Pyserini is built on Python 3.11 (other versions might work, but YMMV).
See pyproject.toml for a detailed list of dependencies.
At a high level:
- Pyserini depends on Anserini, which is built on Lucene. PyJNIus is used to interact with the JVM. We depend on Java 21.
- We need PyTorch, 🤗 Transformers, and the ONNX Runtime for "neural stuff".
A pip installation will automatically pull in major dependencies without any major issues 🤞:
pip install pyserini
The toolkit also has a number of optional dependencies:
pip install 'pyserini[optional]'
Notably, faiss-cpu is included as an optional dependency; the package can be tricky to install, which is why it is not included in the core dependencies.
It might be a good idea to install it yourself separately.
Below is a step-by-step Pyserini installation guide based on Python 3.11. We recommend using Anaconda and assume you have already installed it.

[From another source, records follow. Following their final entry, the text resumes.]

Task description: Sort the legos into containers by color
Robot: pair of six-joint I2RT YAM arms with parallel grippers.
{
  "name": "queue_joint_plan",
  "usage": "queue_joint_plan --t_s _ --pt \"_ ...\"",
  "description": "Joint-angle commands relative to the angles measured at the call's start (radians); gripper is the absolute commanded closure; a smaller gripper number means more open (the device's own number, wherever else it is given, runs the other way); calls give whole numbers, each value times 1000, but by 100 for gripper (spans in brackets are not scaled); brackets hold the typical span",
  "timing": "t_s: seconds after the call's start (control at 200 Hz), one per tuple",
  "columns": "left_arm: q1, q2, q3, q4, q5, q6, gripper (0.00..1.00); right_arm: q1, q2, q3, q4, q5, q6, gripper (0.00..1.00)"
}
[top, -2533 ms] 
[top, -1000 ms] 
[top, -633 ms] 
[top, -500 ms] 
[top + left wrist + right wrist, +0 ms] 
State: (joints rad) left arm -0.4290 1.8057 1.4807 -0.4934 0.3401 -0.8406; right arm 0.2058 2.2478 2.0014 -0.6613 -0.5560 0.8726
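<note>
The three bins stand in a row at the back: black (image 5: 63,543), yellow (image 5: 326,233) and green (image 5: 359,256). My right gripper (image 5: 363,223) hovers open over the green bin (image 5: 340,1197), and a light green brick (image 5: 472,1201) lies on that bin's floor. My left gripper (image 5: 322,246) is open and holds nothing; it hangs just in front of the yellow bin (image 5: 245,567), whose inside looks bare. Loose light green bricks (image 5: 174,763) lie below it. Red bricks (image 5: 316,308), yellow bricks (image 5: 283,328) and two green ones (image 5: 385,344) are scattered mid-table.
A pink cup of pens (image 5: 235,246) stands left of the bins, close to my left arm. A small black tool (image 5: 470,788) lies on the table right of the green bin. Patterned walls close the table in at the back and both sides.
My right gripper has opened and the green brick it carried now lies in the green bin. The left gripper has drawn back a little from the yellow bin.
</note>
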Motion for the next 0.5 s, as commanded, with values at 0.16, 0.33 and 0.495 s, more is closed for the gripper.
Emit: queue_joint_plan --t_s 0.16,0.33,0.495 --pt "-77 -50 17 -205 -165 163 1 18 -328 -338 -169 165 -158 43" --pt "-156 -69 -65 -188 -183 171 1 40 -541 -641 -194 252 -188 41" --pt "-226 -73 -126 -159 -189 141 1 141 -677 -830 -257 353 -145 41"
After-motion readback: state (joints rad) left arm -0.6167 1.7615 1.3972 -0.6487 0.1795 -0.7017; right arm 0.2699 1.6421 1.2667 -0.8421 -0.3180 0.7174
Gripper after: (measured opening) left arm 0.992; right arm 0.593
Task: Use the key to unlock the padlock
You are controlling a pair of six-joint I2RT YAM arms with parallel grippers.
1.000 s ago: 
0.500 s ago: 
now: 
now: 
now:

The following instructions are up to date as of June 2025 and should work.
If you're on a Mac with an M-series (i.e., ARM) processor:
conda create -n pyserini python=3.11 -y
conda activate pyserini
# Inside the new environment...
conda install -c anaconda wget -y
conda install -c conda-forge openjdk=21 maven -y
# from https://pytorch.org/get-started/locally/
pip install torch torchvision torchaudio
# If you want the optional dependencies, otherwise skip
conda install -c pytorch faiss-cpu -y
# Good idea to always explicitly specify the latest version, found here: https://pypi.org/project/pyserini/
pip install pyserini==latest
# If you want the optional dependencies, otherwise skip; the temperamental packages are already installed at this point
# so should be smooth...
pip install 'pyserini[optional]==latest'If you're on an Intel-based Mac, adjust the recipe accordingly for osx-64.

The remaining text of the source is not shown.